TASK ITEM:
Going from the top of the data below, give again each line through the one containing "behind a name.", both ends kept.
▼
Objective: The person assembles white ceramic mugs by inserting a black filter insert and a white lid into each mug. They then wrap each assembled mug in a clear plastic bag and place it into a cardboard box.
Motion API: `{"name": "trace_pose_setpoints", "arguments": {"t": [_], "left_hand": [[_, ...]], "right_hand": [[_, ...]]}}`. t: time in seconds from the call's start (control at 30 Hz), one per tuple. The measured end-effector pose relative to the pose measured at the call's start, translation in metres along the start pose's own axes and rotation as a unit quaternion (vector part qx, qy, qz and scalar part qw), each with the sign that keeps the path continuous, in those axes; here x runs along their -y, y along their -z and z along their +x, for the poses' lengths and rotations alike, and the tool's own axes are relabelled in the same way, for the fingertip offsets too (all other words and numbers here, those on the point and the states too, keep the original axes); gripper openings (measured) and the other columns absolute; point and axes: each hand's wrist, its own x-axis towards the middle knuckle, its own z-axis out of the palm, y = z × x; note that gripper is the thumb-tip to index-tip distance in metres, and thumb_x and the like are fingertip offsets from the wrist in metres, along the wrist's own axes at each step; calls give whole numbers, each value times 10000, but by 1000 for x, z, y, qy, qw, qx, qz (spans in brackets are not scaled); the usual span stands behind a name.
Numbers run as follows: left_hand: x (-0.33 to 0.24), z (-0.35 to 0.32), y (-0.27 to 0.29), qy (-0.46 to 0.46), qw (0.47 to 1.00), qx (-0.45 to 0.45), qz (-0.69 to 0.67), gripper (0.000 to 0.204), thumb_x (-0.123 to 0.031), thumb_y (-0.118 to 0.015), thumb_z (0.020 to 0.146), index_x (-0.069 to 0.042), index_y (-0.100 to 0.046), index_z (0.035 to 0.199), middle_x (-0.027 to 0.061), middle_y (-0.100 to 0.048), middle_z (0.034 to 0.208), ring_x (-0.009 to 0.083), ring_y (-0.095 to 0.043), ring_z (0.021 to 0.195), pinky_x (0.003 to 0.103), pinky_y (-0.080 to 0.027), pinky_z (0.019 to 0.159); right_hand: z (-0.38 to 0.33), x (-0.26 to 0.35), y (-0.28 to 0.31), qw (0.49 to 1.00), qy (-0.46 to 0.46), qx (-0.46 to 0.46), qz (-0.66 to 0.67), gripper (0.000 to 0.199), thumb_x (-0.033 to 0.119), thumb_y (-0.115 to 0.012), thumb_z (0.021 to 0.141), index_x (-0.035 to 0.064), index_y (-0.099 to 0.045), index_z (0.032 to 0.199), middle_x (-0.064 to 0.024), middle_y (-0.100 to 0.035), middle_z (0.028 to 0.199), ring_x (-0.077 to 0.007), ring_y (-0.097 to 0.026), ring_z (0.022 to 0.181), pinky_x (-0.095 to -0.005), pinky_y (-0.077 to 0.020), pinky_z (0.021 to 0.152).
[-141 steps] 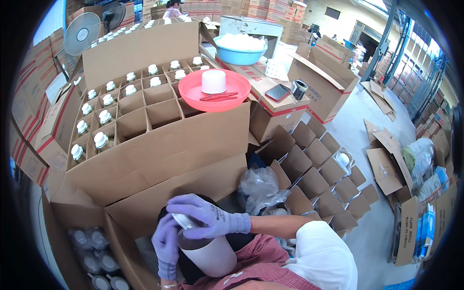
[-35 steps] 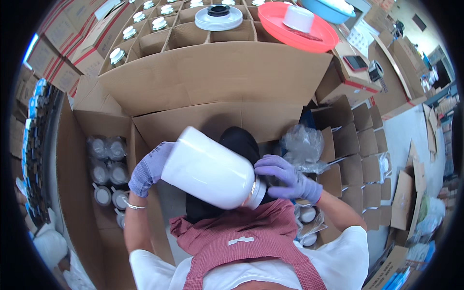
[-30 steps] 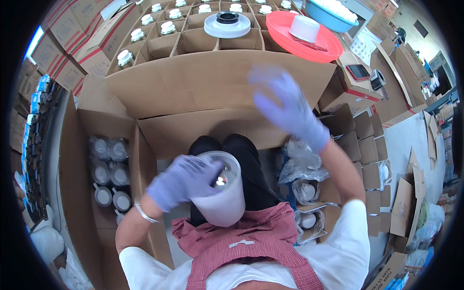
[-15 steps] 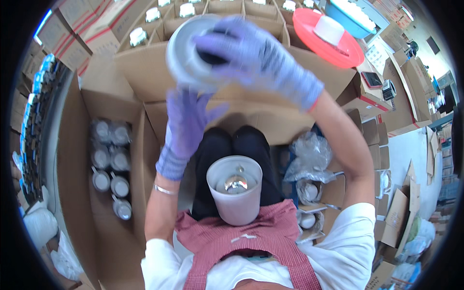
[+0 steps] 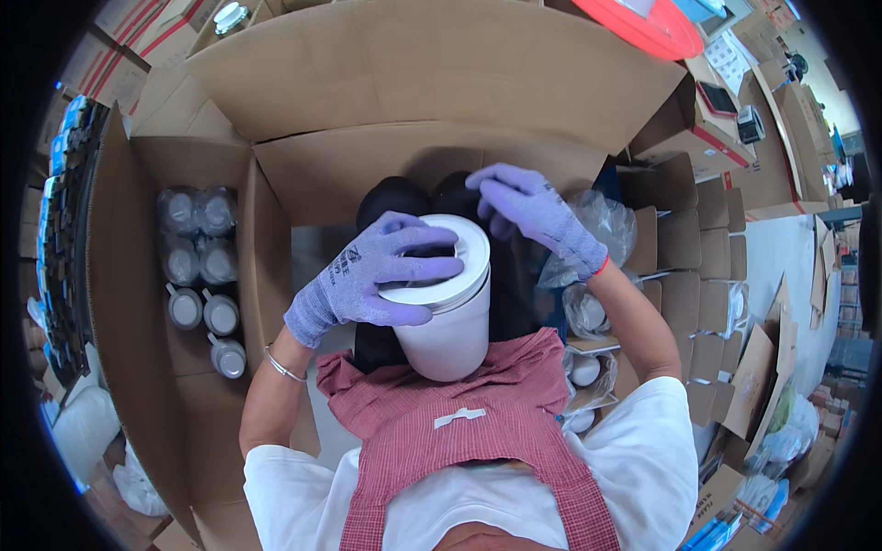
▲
SOLVED PROBLEM:
Objective: The person assembles white ceramic mugs by inserting a black filter insert and a white lid into each mug. They then wrap each assembled mug in a clear plastic bag and place it into a cardboard box.
Motion API: `{"name": "trace_pose_setpoints", "arguments": {"t": [_], "left_hand": [[_, ...]], "right_hand": [[_, ...]]}}`. t: time in seconds from the call's start (control at 30 Hz), one per tuple. The measured end-effector pose relative to the pose measured at the call's start, translation in metres along the start pose's own axes and rotation as a unit quaternion (vector part qx, qy, qz and scalar part qw), each with the sign that keeps the path continuous, in those axes; here x runs along their -y, y along their -z and z along their +x, for the poses' lengths and rotations alike, and the tool's own axes are relabelled in the same way, for the fingertip offsets too (all other words and numbers here, those on the point and the states too, keep the original axes); gripper openings (measured) and the other columns absolute; point and axes: each hand's wrist, its own x-axis towards the middle knuckle, its own z-axis out of the palm, y = z × x; note that gripper is the thumb-tip to index-tip distance in metres, and thumb_x and the like are fingertip offsets from the wrist in metres, along the wrist's own axes at each step; calls give whole numbers, each value times 10000, but by 1000 for x, z, y, qy, qw, qx, qz (spans in brackets are not scaled); the usual span stands behind a name.

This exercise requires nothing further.